Kinshasa, 5 novembre 2025 – Le gouverneur de la Banque Centrale du Congo, André Wameso, a présenté une vision audacieuse pour une réorganisation en profondeur de l’économie congolaise, mettant en garde contre la reproduction de schémas économiques défavorables au pays.
« Éviter de labourer la mer »
Lors d’une intervention remarquée, le gouverneur a utilisé une métaphore forte : « Il faut éviter de labourer la mer », illustrant ainsi l’inutilité d’efforts non structurés. Pour lui, l’enjeu est profondément politique : « Notre pays a été créé pour ça, si nous considérons que ça va aller de soi sans pouvoir s’organiser de manière rigoureuse, professionnelle, nous allons continuer à servir les autres tels que cela a été conçu à la Conférence de Berlin. »
Mobiliser l’épargne nationale
Le cœur de la stratégie défendue par André Wameso réside dans la canalisation de l’épargne des Congolais vers le financement de l’économie nationale. Il a présenté des calculs concrets :
- Prélèvement de 5% sur la masse salariale de l’État (400 millions USD/mois) : 20 millions USD/mois
- Institutionnalisation des corporations (taximen, etc.) : objectif de 50 millions USD/mois
- Soit une capacité d’épargne annuelle potentielle de 600 millions de dollars
Capitaliser sur le dividende démographique
Le gouverneur a mis en avant le potentiel de la jeunesse congolaise : « Heureusement, 70% de la population a moins de 25 ans.

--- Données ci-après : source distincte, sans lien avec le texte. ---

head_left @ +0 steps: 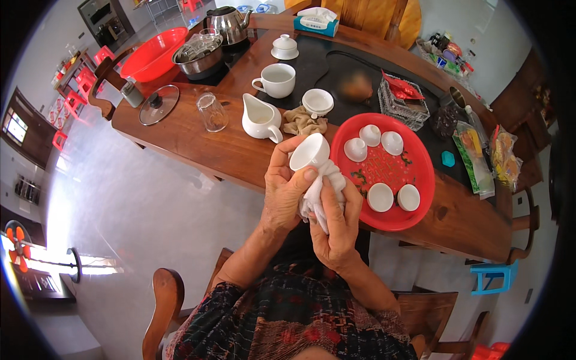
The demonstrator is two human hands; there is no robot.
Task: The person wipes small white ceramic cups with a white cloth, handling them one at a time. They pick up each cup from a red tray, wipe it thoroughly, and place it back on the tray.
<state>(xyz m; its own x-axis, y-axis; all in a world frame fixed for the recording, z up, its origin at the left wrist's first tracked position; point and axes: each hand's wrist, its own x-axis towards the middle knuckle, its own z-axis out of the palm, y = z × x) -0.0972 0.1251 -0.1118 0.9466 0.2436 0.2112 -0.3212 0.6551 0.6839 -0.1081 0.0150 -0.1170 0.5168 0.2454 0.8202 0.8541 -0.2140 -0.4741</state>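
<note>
My left hand (282,191) grips a small white teacup (309,152), tilted so its inside shows. A bunched white cloth (321,195) is pinched in my right hand (337,231) and touches the cup's side. Just right of my hands lies a round red tray (420,156) on the table's near edge. Three white cups stand upside down toward its far side, one of them a teacup (392,143). Two more sit mouth up nearer me, including a cup (380,197). Beyond my left hand are a white pitcher (259,117) and a crumpled brown cloth (297,120).
On the wooden table (174,129) stand a drinking glass (212,113), a glass lid (159,105), a white mug (277,80), a lidded white bowl (284,47) and a kettle (228,25). A wire basket (405,105) and plastic packets (474,159) lie at the right.
</note>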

Si on fait un travail pour mettre ne fût-ce que 50% de cette population au travail (…) et si cette trentaine de millions de personnes peuvent cotiser 10 USD par mois, on est à 300 millions. »
Un marché boursier au service du développement national
André Wameso a insisté sur le fait que la création d’un marché boursier ne devait pas être une fin en soi, mais un outil au service du développement national. Il a pointé le risque de voir les bénéfices captés par des investisseurs étrangers : « Qui va en bénéficier ? Ça sera le fond de pension qui se trouve au Luxembourg, Zurich, à Londres, à New-York puisque c’est déjà le cas. »
Rétablir la confiance dans le franc congolais
Le second pilier de cette refonte est le rétablissement de la confiance dans la monnaie nationale, dans un pays où près de 90% de l’économie est dollarisée. « C’est lié à quoi ? À la confiance. On n’avait pas suffisamment confiance au franc », a-t-il reconnu.
Pour inverser cette tendance, la BCC propose la création d’un « système complémentaire des pensions par capitalisation » libellé en francs congolais, ancrant ainsi l’usage et la confiance dans la monnaie nationale.
Cette vision articulée témoigne d’une volonté de construire un marché financier qui soit d’abord et avant tout un levier de souveraineté pour la RDC, en s’appuyant sur ses propres forces avant d’ouvrir les vannes à la finance internationale.